Contre toute attente, cependant, une réelle amitié s'est alors scellée entre les deux hommes, et non seulement du fait de la patience supérieure du reporter-chroniqueur, dont l'endurance polie relevait certes déjà de l'exploit. Mieux: ce qui fit, ce jour-là, du dramaturge malappris et de son pair admiratif, des compères bientôt complices, puis des amis, ce furent, d'une part, l'origine terrienne d'Otto Frei, fils d'un paysan de Steckborn, et leur sort commun de diabétiques...

"Ce que vous écrivez n'est pas encore assez concret", me dit et me répéta le même Otto Frei à propos d'un petit livre que j'avais alors en chantier, où j'évoquais des souvenirs d'enfance mêlant nos cultures française et alémanique. Or cette résistance, bien plus que les compliments de mon ami éditeur Vladimir Dimitrijevic, m'a été une aide décisive en matière d'écriture. Ce fut Otto Frei, lui encore, qui m'apprit un jour que le même Dürrenmatt qualifiait alors de "rose bleue" la poésie romande, moquant certain spiritualisme protestant ou certaine affectation esthétisante - certaine pose du milieu littéraire romand longtemps dominé par la double figure du Pasteur et du Professeur.

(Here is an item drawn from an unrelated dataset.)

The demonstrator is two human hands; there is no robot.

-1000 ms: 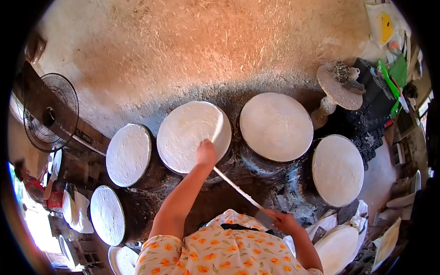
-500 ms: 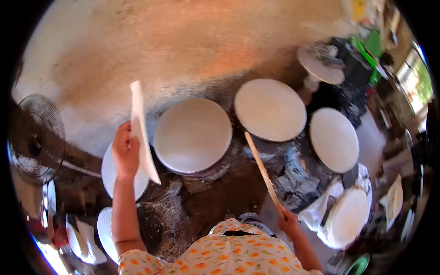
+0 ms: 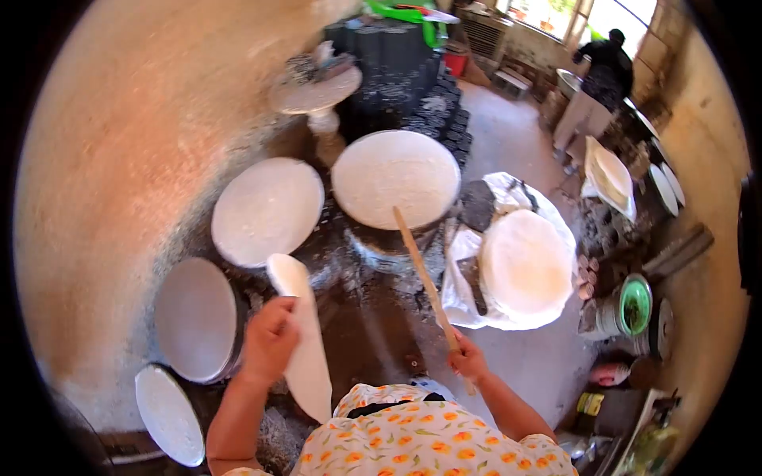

Au nez de ceux-ci, un Otto Frei se serait bien gardé, pour sa part, de venter. Chacun son style. Mais j'aime bien cette idée que l'on apprend "contre" mieux qu'en se flattant - ou en se la pétant...

Commentaires

  • Tres rigolo, et je prends bien note de ce que vous dites...mais "le concret" c'est quoi? c'est ou a l'heure du virtuel ou il n'y a plus ni boulanger ni électricien, a l'heure ou la viande de cheval est vendue pour du boeuf....est-ce que ça existe encore le concret quand le trader cynique fait mumuse un instant avec son enfant-jouet sur les genoux avant d'aller assassiner réellement des familles entières a Detroit pour accroitre sa "richesse" virtuelle et les likes de sa hierarchie? ...c'est ou le "monde"? Personnellement j'ai plus vraiment l'impression d'habiter un monde, mais une pure distorsion ou tout se mélange constamment dans la plus grande confusion. Sous le système? mais le système est entièrement et constamment contradictoire...ne reste que la subjectivité, le bien des pauvres...et la possibilité d'en retourner le principe concret...je veux dire peut être que contrairement a d'autres epoques la notre n'est pas une transition vers une nouvelle forme du monde, mais un cul de sac qui n'en finit pas de perdurer parce qu'il n'est pas réel et que , peut-être ce qui s'y joue est d'un tout autre ordre qu'une renaissance du monde peut-être perdu a jamais.

  • Mais non voyons, Jérôme, le virtuel n'effacera jamais le concret - d'ailleurs le virtuel n'est qu'une forme du concret. Bref: nous avons des pieds et des mains et c'est ça qu'il faut faire: des pieds et des mains pour le Faire qui n'en finit pas de refaire le monde...

  • Ce qui est concret, c'est qu'ils étaient tous les deux diabétiques.
    Ce fut le concret de leur amitié :)

  • Une fois de plus, ma chère Michèle, vous décrochez le Pompon...

  • Et tournez manèges... :)

  • ....un pompom diabétique? Belle recompense! Moi c'etait des basquettes avec tout son poids d'ambivalence symbolique a se trainer comme des casserolles.

  • Pour Jérôme, à partir de ses questions...
    Où est le monde.
    Notre façon d'être-dans-le-monde comme "fait techniquement produit"... notre faculté de perception "dépendante des appareils du système technique dans lequel nous vivons."